The data are to be restated in full, exactly as presented.
# # #
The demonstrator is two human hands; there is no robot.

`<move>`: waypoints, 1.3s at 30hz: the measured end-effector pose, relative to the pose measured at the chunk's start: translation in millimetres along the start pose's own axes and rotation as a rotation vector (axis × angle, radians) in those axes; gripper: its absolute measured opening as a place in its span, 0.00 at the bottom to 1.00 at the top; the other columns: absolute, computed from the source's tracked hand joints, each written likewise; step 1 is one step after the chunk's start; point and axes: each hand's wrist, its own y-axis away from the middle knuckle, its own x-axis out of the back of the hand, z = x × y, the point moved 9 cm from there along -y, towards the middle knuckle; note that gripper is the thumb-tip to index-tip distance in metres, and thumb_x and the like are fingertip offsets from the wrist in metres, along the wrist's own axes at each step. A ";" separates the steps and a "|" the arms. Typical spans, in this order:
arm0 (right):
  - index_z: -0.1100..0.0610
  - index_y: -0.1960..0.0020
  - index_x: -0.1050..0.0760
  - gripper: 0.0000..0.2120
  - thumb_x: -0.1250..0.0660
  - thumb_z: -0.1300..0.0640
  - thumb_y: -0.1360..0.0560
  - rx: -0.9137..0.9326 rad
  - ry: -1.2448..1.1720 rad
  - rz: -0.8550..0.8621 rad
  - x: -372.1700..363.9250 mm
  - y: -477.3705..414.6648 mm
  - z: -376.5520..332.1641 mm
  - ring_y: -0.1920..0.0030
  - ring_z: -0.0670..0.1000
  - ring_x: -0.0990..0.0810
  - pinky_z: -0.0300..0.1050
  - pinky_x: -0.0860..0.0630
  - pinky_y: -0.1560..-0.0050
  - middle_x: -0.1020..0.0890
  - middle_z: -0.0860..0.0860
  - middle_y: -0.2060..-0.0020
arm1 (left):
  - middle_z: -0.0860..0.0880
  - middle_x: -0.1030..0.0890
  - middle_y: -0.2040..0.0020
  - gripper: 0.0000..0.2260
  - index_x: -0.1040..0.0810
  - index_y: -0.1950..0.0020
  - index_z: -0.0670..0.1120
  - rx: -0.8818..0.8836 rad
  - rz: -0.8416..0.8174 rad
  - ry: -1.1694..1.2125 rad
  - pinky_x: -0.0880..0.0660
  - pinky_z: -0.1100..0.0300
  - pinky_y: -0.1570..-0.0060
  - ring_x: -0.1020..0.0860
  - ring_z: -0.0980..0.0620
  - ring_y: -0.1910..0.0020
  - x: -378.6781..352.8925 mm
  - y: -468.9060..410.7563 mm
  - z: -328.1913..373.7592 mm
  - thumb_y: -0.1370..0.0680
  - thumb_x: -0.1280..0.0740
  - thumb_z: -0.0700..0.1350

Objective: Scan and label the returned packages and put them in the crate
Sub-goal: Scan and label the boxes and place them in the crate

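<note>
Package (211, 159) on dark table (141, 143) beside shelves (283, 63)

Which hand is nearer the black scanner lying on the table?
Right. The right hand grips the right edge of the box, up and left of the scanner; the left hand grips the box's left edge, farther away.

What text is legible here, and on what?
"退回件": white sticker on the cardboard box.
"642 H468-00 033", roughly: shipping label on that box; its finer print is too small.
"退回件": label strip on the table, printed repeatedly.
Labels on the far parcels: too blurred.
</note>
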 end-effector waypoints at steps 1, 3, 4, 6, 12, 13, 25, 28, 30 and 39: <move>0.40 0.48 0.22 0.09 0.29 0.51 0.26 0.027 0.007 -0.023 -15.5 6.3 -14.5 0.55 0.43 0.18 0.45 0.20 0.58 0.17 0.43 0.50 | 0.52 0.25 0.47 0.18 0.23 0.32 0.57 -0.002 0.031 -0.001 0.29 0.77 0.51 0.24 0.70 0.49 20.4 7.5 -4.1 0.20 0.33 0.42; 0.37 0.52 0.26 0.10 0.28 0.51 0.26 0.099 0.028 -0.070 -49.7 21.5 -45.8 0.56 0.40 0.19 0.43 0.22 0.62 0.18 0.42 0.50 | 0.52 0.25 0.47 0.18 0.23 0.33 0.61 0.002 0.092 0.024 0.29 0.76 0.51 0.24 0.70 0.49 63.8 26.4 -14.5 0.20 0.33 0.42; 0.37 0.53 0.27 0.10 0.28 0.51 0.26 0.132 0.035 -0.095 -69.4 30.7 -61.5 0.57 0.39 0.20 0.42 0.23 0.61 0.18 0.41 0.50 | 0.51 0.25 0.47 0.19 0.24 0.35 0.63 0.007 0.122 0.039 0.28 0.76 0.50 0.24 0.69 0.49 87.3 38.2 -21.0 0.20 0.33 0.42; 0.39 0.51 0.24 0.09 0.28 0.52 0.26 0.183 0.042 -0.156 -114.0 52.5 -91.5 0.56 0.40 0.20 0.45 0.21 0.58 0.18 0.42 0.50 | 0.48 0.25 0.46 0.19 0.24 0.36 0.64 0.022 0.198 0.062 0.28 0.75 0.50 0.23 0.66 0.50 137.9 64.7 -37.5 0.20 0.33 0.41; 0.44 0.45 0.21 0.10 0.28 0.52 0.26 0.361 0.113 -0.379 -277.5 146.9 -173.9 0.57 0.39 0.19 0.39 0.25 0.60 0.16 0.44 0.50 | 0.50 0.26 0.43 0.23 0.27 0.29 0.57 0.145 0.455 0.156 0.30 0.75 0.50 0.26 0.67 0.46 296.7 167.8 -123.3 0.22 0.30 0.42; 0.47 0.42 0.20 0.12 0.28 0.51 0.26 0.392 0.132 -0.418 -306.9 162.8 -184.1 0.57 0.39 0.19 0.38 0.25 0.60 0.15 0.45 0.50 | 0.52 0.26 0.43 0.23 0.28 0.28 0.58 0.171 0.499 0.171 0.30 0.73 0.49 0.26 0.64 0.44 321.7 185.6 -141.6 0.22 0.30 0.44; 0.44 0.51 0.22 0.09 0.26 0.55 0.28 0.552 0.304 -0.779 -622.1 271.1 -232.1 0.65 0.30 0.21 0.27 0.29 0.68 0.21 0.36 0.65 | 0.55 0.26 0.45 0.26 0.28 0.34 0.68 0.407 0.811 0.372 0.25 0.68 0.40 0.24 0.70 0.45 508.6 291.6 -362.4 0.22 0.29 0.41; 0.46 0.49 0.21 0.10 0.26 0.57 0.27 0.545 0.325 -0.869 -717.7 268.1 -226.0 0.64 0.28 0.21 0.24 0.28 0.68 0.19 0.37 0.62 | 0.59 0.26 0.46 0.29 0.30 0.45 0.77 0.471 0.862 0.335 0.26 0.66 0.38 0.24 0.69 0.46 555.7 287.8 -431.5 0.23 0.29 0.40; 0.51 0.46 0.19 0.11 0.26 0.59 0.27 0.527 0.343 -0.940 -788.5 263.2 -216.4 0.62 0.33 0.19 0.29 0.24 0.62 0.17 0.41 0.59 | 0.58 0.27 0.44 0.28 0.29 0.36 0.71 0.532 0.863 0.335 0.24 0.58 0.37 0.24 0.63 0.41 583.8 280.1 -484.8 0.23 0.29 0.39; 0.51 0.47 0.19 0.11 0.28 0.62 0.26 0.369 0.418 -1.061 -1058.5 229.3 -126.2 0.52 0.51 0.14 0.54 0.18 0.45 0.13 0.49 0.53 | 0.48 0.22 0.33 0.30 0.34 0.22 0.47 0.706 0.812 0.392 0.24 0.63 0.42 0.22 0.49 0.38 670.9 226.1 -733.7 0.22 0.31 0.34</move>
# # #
SOLUTION ::
The demonstrator is two human hands; there is no robot.

`<move>`: waypoints, 1.3s at 30hz: the measured end-effector pose, relative to the pose measured at the chunk's start: translation in millimetres along the start pose's own axes and rotation as a rotation vector (axis × angle, radians) in those axes; gripper: its absolute measured opening as a place in its span, 0.00 at the bottom to 1.00 at the top; the other columns: absolute, computed from the source's tracked hand joints, each written likewise; step 1 is one step after the chunk's start; point and axes: each hand's wrist, its own y-axis away from the middle knuckle, its own x-axis out of the back of the hand, z = x × y, the point moved 9 cm from there along -y, towards the middle knuckle; note that gripper is the thumb-tip to index-tip distance in metres, and thumb_x and the like are fingertip offsets from the wrist in metres, along the wrist's own axes at each step. A ";" separates the steps and a "|" the arms. Typical spans, in this order:
arm0 (right):
  - index_z: -0.1100..0.0610
  - index_y: -0.1960..0.0020
  - index_x: -0.1050..0.0760
  - gripper: 0.0000..0.2120
  - thumb_x: -0.1250..0.0660
  - thumb_z: -0.1300..0.0640
  - thumb_y: -0.1360..0.0560
  - rx: -0.9137..0.9326 rad
  - ry: -1.2448..1.1720 rad
  - rz: -0.8550..0.8621 rad
  - x: -372.1700..363.9250 mm
  - y: -477.3705..414.6648 mm
  - z: -376.5520..332.1641 mm
  - ring_y: -0.1920..0.0030
  - ring_z: -0.0670..0.1000
  - ring_x: -0.0990..0.0810
  - pinky_z: -0.0300..0.1050
  - pinky_x: -0.0860..0.0630
  - pinky_y: -0.1560..-0.0050
  - middle_x: -0.1020..0.0890
  - middle_z: -0.0860..0.0860
  - middle_y: -0.2060..-0.0020
arm1 (left):
  - middle_z: -0.0860..0.0880
  - middle_x: -0.1030..0.0890
  - middle_y: -0.2040..0.0020
  - gripper: 0.0000..0.2260
  - index_x: -0.1040..0.0810
  - index_y: -0.1950..0.0020
  - index_z: -0.0670..0.1120
  - rx: -0.8818..0.8836 rad
  - rz: -0.8416..0.8174 rad
  - ry: -1.1694..1.2125 rad
  - pinky_x: -0.0880..0.0660
  - pinky_z: -0.1100..0.0300
  - pinky_y: -0.1570..-0.0060
  - ring_x: -0.1020..0.0860
  - ring_z: -0.0980..0.0620
  - ring_y: -0.1910..0.0020
  - x: -378.6781..352.8925 mm
  - y: -468.9060..410.7563 mm
  - z: -328.1913..373.7592 mm
  - thumb_y: -0.1370..0.0680
  - thumb_x: -0.1280..0.0740
  - thumb_z: -0.0700..0.1350

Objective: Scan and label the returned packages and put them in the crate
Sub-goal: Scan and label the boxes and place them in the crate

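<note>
Package (211, 159) on dark table (141, 143) beside shelves (283, 63)

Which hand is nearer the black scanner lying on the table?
Right. The right hand grips the right edge of the box, up and left of the scanner; the left hand grips the box's left edge, farther away.

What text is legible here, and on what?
"退回件": white sticker on the cardboard box.
"642 H468-00 033", roughly: shipping label on that box; its finer print is too small.
"退回件": label strip on the table, printed repeatedly.
Labels on the far parcels: too blurred.
</note>
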 end-effector waypoints at steps 1, 3, 4, 6, 12, 13, 25, 28, 30 and 39: <move>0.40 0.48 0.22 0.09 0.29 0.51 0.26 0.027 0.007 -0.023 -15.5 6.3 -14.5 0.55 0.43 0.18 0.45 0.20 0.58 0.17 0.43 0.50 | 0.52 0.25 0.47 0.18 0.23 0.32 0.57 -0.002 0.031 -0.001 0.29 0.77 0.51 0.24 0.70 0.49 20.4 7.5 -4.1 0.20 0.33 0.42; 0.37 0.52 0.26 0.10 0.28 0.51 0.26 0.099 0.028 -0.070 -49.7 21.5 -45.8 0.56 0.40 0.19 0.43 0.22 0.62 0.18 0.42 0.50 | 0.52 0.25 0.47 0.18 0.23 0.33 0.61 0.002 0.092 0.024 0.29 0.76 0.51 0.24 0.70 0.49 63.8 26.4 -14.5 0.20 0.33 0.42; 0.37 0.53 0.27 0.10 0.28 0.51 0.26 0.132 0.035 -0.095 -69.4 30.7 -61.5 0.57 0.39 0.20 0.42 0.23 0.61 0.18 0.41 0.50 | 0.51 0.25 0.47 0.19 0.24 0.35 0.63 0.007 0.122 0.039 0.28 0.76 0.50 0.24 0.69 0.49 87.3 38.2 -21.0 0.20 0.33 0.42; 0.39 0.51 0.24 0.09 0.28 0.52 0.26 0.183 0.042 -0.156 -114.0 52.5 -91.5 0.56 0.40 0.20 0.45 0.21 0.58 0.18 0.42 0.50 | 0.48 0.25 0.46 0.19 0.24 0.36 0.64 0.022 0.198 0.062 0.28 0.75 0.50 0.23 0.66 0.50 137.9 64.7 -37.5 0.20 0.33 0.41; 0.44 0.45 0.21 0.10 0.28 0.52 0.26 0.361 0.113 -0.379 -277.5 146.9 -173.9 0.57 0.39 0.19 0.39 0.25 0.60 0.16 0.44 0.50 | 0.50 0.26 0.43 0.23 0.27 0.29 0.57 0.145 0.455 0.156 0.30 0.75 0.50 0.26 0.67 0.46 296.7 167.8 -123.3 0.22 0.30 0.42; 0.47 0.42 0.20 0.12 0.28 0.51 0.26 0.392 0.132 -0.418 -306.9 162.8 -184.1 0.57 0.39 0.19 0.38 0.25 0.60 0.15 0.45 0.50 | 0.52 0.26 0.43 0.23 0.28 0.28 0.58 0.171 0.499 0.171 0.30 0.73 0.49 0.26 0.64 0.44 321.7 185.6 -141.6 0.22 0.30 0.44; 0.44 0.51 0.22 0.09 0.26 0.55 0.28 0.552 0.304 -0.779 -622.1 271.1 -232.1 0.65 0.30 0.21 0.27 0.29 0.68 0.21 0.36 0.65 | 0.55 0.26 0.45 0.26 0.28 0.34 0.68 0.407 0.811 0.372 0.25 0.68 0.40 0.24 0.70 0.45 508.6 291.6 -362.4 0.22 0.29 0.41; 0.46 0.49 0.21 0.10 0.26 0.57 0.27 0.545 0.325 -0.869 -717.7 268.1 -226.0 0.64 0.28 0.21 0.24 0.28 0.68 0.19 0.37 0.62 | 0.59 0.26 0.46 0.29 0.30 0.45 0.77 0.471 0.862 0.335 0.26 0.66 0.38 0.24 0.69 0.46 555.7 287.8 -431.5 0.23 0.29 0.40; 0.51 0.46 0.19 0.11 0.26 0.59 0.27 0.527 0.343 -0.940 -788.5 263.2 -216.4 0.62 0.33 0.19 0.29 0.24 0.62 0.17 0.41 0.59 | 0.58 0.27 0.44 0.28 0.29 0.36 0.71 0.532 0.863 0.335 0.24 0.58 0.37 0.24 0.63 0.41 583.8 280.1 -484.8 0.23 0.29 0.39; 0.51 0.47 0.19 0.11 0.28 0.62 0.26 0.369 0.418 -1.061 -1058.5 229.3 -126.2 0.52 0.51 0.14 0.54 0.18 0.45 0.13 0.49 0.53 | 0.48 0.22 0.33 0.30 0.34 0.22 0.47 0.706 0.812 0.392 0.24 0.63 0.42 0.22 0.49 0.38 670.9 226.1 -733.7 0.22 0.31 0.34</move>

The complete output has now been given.